Brasileiro nunca viu os efeitos de um verdadeiro lockdown

Nota técnica da Rede de Políticas Públicas e Sociedade detalha o andamento da pandemia e aponta falhas na resposta de governos e sociedade

São Paulo SP 05 12 2020- Mercado Municipal de São Paulo paulistano fazem compras para o Natal com aglomeração e praça de alimentação com mesas sem distanciamento. foto Paulo Pinto /Fotos Publicas

O dia 26 de janeiro será o aniversário de um ano da primeira pessoa diagnosticada com sars-cov-2 no Estado de São Paulo. Hoje, o número de casos já ultrapassa os 10 milhões e as 250 mil mortes. A falta de distanciamento e de medidas de contenção da disseminação do coronavírus abrem o horizonte para uma piora na situação da pandemia.

Lorena Barberia é professora do Departamento de Ciência Política na Faculdade de Filosofia, Letras e Ciências Humanas da USP e integra o grupo da Rede de Políticas Públicas e Sociedade, responsável pela nota técnica intitulada A resposta à pandemia no Estado de São Paulo em 2020 e os aprendizados para 2021. Lorena explica que o grupo vem sistematicamente monitorando a resposta dos governos e da sociedade diante da pandemia em diferentes momentos de 2020 e entre janeiro e fevereiro de 2021.

Ela observa que o cenário alarmante atual não é surpresa para os especialistas que já vinham observando a aceleração de contágios, mortes e internações, desde janeiro. Ela também critica o uso do termo lockdown no Brasil, quando essas medidas mais rígidas e prolongadas jamais houve no país em nenhum território do país. “Assim, não foi possível ver o impacto de um lockdown em nenhuma localidade do país”.

Na experiência internacional, na maioria dos casos onde houve uma elevação muito grande de casos, medidas mais rígidas foram implantadas por várias semanas. No caso do Brasil, a nota mostra que as medidas não duraram muito tempo em São Paulo e houve municípios que não aderiram a elas. “As medidas funcionam quando há coerência, clareza e coordenação, por isso observamos que, no início de março, houve isso, por isso, os resultados melhores no alinhamento de todos os estados”, afirmou.

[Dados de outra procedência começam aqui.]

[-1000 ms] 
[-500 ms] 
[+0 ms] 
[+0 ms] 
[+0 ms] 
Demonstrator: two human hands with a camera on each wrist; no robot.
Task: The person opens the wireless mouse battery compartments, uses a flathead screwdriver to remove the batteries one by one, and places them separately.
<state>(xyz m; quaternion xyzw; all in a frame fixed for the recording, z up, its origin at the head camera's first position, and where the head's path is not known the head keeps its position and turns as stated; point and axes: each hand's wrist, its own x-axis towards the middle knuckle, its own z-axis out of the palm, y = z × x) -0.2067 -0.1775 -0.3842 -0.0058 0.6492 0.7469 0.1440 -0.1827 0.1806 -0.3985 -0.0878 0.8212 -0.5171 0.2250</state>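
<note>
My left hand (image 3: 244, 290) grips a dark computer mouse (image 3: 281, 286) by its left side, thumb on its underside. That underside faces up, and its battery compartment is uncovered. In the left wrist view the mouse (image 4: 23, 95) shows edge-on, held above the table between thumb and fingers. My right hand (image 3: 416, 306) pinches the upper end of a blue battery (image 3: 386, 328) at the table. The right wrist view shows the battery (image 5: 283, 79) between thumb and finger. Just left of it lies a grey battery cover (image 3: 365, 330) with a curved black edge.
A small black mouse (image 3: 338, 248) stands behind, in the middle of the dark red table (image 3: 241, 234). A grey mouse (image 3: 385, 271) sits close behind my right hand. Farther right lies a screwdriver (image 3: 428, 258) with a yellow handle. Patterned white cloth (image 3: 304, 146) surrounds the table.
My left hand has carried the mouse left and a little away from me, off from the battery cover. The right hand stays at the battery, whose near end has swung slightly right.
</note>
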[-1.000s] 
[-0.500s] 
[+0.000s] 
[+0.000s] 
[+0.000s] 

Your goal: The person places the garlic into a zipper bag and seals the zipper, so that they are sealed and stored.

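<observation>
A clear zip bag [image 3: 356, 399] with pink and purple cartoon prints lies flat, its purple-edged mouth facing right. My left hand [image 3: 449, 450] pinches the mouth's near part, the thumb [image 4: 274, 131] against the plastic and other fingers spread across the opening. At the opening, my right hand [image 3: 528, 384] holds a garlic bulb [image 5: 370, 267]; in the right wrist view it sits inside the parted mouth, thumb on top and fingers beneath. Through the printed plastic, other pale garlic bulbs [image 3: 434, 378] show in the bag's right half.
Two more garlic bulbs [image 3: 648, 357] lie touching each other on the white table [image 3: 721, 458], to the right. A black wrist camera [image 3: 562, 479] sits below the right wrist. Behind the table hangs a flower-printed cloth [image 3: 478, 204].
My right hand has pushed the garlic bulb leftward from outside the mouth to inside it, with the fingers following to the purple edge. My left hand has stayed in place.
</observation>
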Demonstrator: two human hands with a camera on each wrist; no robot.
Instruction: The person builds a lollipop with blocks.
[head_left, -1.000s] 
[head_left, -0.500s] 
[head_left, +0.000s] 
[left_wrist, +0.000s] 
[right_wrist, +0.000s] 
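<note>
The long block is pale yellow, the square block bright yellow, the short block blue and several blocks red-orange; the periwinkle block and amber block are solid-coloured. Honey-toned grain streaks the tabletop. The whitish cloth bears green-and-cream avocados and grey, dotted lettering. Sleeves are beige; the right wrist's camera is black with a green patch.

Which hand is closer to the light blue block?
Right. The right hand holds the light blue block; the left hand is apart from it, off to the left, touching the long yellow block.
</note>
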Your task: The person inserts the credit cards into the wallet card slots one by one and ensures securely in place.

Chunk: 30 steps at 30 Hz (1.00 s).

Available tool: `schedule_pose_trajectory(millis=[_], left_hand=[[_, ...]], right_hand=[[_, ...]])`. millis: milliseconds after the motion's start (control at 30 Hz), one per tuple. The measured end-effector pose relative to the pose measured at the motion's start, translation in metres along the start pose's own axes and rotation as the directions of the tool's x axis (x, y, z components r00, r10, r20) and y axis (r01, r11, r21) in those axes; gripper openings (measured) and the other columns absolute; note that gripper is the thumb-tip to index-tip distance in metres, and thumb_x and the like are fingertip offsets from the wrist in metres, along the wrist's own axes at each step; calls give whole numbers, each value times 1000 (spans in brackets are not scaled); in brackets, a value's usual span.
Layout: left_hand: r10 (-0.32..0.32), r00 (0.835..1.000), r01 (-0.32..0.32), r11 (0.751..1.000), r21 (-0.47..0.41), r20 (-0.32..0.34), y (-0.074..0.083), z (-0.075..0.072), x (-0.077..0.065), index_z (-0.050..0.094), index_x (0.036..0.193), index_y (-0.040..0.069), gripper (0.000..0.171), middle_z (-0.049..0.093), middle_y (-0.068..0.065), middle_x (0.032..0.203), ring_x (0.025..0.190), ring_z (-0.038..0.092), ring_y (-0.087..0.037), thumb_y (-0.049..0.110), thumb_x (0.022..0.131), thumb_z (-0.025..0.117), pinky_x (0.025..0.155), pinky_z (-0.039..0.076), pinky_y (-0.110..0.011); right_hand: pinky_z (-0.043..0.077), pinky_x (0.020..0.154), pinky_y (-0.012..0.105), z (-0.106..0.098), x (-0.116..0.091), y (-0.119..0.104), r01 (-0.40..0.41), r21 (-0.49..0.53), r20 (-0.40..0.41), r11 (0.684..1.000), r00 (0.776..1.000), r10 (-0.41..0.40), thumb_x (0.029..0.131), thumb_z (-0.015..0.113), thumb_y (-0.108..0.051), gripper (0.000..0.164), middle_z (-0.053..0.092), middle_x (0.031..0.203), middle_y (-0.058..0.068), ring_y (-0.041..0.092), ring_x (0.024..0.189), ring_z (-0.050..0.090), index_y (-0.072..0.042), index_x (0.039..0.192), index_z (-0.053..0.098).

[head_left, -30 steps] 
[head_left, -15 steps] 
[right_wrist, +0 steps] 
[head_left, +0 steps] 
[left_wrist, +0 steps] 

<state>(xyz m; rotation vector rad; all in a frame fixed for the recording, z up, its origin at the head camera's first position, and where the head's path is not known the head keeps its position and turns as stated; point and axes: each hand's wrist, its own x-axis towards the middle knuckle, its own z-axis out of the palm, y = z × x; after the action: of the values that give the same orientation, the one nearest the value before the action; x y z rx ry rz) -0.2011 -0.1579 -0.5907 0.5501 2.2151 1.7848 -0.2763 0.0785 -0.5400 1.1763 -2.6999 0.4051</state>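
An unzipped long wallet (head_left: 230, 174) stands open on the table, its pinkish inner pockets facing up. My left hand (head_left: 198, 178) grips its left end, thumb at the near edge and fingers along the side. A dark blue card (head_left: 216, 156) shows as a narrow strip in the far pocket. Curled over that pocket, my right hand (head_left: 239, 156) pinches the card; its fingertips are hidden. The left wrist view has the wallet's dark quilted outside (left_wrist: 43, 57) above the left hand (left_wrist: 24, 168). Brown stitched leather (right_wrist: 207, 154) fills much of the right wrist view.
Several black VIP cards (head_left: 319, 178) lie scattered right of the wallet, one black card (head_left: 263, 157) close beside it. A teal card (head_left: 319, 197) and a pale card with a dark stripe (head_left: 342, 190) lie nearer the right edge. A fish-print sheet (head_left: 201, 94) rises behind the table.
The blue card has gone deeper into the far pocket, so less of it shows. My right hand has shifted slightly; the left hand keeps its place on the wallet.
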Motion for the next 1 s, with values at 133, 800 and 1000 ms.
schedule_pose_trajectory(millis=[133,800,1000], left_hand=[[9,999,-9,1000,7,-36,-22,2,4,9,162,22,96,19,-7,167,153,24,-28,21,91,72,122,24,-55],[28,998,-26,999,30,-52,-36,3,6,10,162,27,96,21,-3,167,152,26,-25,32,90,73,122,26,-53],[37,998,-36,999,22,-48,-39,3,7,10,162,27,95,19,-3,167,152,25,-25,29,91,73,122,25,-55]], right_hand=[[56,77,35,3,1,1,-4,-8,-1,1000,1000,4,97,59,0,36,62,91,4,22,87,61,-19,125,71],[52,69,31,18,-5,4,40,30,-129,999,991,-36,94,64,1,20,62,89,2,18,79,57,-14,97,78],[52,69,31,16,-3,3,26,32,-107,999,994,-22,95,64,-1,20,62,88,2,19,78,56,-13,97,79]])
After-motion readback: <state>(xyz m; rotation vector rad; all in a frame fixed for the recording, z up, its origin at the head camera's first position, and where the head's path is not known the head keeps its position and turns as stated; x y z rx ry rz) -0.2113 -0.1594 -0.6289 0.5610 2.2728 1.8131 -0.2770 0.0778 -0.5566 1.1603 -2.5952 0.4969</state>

Ela relata que a experiência internacional mostrou que as medidas mais rigorosas funcionaram por mais tempo, em média dois meses, do que no Brasil, onde muitos municípios não aderiram. “Não conseguimos manter esse perfil de resposta mais rígida. Houve muita volatilidade e fragmentação na comunicação para a sociedade de qual era o nível de risco e a conduta esperada da sociedade para diminuir a pandemia”, constata.

“Não podemos usar a palavra ‘lockdown’ no Brasil porque, de fato, nunca adotamos essas políticas mais rígidas de forma sistemática e por um tempo muito forte para podermos ver o impacto de um lockdown”, afirma Lorena, completando que adotamos medidas mais moderadas e, como consequência, não conseguimos ter um controle efetivo da pandemia.

Outra questão apontada é a vigilância sanitária. Não houve uma estratégia de vigilância eficaz que fosse capaz de testar, detectar casos ativos e isolar os contactantes dessas pessoas. Mesmo com as novas variantes do coronavírus, continuamos com os mesmos dilemas, de acordo com ela. Ela defende o controle de viagens entre municípios com vigilância sanitária para controlar as novas cepas do vírus.

Para ela, a vacinação não pode ser a estratégia dominante para redução do contágio, com o baixo nível de imunização atual. A nota técnica deixa evidente que focar na vacinação como fonte de esperança não é a melhor opção, já que o Brasil conta com um nível ainda muito insuficiente para uma cobertura vacinal em massa.

A professora explica que é preciso reforçar a testagem, o distanciamento social, a fiscalização e o respeito aos protocolos no local de trabalho, nas escolas, “sempre mantendo a quarentena de todas as pessoas que estão com suspeita”, conclui. Ela explica que temos um problema de cooperação coletiva, mas também de políticas públicas, para garantir a quarentena adequada das pessoas que estão contaminadas.

A professora também observa que a testagem, que no início era cara e pouco acessível, agora apresenta outras opções, como o antígeno para casos ativos. “Não estamos utilizando da melhor forma os recursos tecnológicos disponíveis, nesta pandemia”, disse.

Na opinião dela, deveríamos aprender com os erros de 2020 para garantir um 2021 melhor e evitar os 300 mil mortos que se projeta até o final de março.